▶ [Raw data]
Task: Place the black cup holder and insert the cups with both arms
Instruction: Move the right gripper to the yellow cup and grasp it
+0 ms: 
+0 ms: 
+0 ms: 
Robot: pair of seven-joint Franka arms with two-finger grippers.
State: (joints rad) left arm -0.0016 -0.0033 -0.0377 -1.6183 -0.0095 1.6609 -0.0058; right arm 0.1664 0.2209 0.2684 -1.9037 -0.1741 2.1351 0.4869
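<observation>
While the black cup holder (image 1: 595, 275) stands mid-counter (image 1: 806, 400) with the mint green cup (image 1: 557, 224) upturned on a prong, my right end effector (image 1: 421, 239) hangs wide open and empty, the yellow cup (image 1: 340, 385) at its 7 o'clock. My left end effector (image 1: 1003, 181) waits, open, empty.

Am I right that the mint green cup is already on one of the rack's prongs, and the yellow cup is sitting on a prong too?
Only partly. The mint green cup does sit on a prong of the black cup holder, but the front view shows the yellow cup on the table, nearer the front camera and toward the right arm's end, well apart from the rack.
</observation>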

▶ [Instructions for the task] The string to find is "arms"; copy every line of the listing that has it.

▶ [Result for this task]
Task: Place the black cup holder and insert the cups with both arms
Robot: pair of seven-joint Franka arms with two-finger grippers.

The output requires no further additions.